To study if the phosphorylation of p65 NF-κB is affected by the phosphatase activity of DING p27SJ, we used an inducible cell line that expresses DING under Doxycycline treatment, DING p27SJ-inducible cells. Cells were first transfected with p65 and Tat expression plasmids alone or in combination. Cells were then treated with or without doxycycline to induce DING p27SJ expression, and cell lysates were collected to perform western blot analysis. The role of DING protein on a function of endogenous or exogenous p65 NF-κB was studied in the absence or presence of Tat in the Dox-inducible DING p27SJ cell line. As shown in figure 2A, the co-expression of DING protein affected the levels of exogenous p65 NF-κB protein (compare Figure 1A lanes 3 & 7). The DING-mediated block of p65 NF-κB expression could be mitigated by the co-expression of HIV-1 Tat protein (Figure 2A, Lanes 4 & 8), while the expression of endogenous p65 NF-κB was unaffected by the presence of DING or Tat proteins (Figure 2A, lanes 5 & 6). In contrast, the phosphorylation of both endo- and exogenous p65 NF-κB proteins was blocked in the presence of DING and could not be rescued by the presence of Tat (Figure 2A, Lanes 5-8). The results of the western blot were confirmed by densitometry (Figure 2B), and the expression of p65 in cells was confirmed in western-blot assay, using polyclonal anti-p65 antibody (Figure 2C, lane 2). The Grb2 protein (Figure 2C, bottom panel) was served as gel loading control. The densitometry of bands is presented on the bottom of each panel. Experiments were repeated 2 times, and each calculation was done in triplicates. Error bars demonstrate SD results of this presented in this experiment clearly suggest that DING protein blocked the phosphorylation of p65 NF-κB, and rendered the protein biologically inactive.
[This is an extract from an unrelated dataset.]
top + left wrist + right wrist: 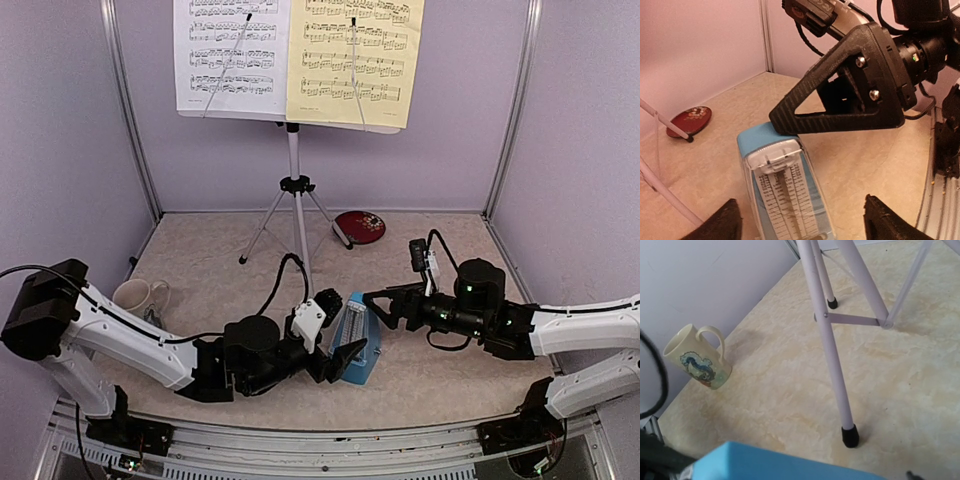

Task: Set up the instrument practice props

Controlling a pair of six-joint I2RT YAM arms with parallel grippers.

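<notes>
- Lilac walls box in a beige mottled table (pixel 200 260). At the back, the music stand (pixel 293 150) on its silver legs carries a white sheet (pixel 232 55) and a yellow sheet (pixel 355 60) side by side.
- From where I stand, the blue metronome (pixel 785 185) sits at the near middle of the table, just in front of the stand's nearest leg, with an arm on either side.
- The left gripper (pixel 805 222) reaches in from the left with its jaws apart. One finger lies on each side of the metronome's lower body, and bare table shows between the body and one finger, so nothing is clamped.
- The right gripper (pixel 380 310) comes from the right with its jaws spread wide. The tip of one of its fingers (pixel 840 95) rests against the blue top edge. I cannot tell whether the other finger touches.
- A patterned mug (pixel 697 357) stands by the left wall, well apart from both grippers.
- A red plate (pixel 360 227) lies by the back wall, just right of the stand's legs.
</notes>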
Figure 2: Inhibition of p65 phosphorylation by DING p27SJ.
(A) Western blot analysis of extracts from the cells expressing DING p27SJ induced by doxycycline (Dox+, lanes 5-8) or without DING p27SJ (Dox-, lanes 1-4). To assay the phosphorylation of p65 in cells expressing Tat and/or DING p27SJ, DING p27SJ inducible cells were transfected or untreated with exogenous Tat or p65 NF-κB expressing plasmids. Cellular extracts were subjected to western blot using antibodies to hyper-phosphorylated or total p65 NF-κB (panels 1-3), Tat and DING p27SJ (panel 4). Images of a blot with different exposure time are shown (panels 2-3). Grb2 in served as a loading control.
(B) Levels of exogenous and endogenous hyper-phosphorylated and hypo-phosphorylated p65 were analyzed by densitometry and shown in %. Error bars present SD from three readings. Experiments were repeated 2 times.
(C) Western blot analysis of extracts from cells treated or untreated with Dox to induce DING p27SJ. The expression of endogenous p65 NF-κB and DING proteins in p27SJ cells was confirmed in western-blot assay using relevant polyclonal antibodies. Grb2 served as a loading control. Error bars on the graph demonstrate SD from three readings.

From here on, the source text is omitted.